• **What is being asked**
Return the data. Every word must match.

• **Recorded data**

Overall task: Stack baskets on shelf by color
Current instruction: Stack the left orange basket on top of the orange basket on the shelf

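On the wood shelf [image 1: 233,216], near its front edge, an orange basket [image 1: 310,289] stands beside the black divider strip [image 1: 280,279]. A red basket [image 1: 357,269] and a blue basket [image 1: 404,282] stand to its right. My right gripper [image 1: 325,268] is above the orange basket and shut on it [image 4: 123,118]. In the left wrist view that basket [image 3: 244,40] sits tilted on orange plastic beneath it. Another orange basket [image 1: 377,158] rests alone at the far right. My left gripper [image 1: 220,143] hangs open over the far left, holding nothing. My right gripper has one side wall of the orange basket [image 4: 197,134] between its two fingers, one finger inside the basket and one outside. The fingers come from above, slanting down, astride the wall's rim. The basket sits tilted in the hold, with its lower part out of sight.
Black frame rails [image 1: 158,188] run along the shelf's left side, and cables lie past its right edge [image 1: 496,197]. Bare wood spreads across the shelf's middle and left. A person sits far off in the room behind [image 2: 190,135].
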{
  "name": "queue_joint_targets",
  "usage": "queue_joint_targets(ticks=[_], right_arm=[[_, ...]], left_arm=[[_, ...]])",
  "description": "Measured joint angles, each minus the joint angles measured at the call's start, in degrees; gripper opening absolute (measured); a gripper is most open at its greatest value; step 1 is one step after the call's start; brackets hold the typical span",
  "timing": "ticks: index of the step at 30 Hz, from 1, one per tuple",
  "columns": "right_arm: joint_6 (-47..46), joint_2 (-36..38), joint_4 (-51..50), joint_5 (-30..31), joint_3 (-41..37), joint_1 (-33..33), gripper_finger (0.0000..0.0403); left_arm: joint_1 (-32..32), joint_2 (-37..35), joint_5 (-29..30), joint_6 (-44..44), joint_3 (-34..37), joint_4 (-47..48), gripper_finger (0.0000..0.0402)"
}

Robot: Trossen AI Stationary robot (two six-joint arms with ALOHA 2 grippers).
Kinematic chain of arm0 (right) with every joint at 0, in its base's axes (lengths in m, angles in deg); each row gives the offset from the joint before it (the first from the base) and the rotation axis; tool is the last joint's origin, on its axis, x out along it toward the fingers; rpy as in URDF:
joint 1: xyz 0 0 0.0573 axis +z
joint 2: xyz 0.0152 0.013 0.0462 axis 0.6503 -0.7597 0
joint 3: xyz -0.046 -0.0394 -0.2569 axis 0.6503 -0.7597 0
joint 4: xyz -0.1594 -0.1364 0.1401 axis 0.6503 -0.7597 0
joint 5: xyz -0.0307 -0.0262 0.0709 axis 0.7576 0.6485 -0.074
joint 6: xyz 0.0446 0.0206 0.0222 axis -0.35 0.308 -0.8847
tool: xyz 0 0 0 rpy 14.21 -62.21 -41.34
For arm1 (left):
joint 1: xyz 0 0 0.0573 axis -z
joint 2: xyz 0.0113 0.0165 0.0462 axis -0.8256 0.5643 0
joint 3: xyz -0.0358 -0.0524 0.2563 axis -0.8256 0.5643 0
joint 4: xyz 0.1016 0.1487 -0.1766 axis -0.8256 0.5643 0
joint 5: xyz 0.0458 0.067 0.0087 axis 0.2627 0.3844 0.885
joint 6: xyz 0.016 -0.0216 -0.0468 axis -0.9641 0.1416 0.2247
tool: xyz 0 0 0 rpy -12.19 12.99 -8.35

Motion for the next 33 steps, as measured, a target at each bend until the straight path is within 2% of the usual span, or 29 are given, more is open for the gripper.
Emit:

• **Answer below**
Overall task: Stack baskets on shelf by color
Current instruction: Stack the left orange basket on top of the orange basket on the shelf

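On the wood shelf [image 1: 233,216], near its front edge, an orange basket [image 1: 310,289] stands beside the black divider strip [image 1: 280,279]. A red basket [image 1: 357,269] and a blue basket [image 1: 404,282] stand to its right. My right gripper [image 1: 325,268] is above the orange basket and shut on it [image 4: 123,118]. In the left wrist view that basket [image 3: 244,40] sits tilted on orange plastic beneath it. Another orange basket [image 1: 377,158] rests alone at the far right. My left gripper [image 1: 220,143] hangs open over the far left, holding nothing. My right gripper has one side wall of the orange basket [image 4: 197,134] between its two fingers, one finger inside the basket and one outside. The fingers come from above, slanting down, astride the wall's rim. The basket sits tilted in the hold, with its lower part out of sight.
Black frame rails [image 1: 158,188] run along the shelf's left side, and cables lie past its right edge [image 1: 496,197]. Bare wood spreads across the shelf's middle and left. A person sits far off in the room behind [image 2: 190,135].
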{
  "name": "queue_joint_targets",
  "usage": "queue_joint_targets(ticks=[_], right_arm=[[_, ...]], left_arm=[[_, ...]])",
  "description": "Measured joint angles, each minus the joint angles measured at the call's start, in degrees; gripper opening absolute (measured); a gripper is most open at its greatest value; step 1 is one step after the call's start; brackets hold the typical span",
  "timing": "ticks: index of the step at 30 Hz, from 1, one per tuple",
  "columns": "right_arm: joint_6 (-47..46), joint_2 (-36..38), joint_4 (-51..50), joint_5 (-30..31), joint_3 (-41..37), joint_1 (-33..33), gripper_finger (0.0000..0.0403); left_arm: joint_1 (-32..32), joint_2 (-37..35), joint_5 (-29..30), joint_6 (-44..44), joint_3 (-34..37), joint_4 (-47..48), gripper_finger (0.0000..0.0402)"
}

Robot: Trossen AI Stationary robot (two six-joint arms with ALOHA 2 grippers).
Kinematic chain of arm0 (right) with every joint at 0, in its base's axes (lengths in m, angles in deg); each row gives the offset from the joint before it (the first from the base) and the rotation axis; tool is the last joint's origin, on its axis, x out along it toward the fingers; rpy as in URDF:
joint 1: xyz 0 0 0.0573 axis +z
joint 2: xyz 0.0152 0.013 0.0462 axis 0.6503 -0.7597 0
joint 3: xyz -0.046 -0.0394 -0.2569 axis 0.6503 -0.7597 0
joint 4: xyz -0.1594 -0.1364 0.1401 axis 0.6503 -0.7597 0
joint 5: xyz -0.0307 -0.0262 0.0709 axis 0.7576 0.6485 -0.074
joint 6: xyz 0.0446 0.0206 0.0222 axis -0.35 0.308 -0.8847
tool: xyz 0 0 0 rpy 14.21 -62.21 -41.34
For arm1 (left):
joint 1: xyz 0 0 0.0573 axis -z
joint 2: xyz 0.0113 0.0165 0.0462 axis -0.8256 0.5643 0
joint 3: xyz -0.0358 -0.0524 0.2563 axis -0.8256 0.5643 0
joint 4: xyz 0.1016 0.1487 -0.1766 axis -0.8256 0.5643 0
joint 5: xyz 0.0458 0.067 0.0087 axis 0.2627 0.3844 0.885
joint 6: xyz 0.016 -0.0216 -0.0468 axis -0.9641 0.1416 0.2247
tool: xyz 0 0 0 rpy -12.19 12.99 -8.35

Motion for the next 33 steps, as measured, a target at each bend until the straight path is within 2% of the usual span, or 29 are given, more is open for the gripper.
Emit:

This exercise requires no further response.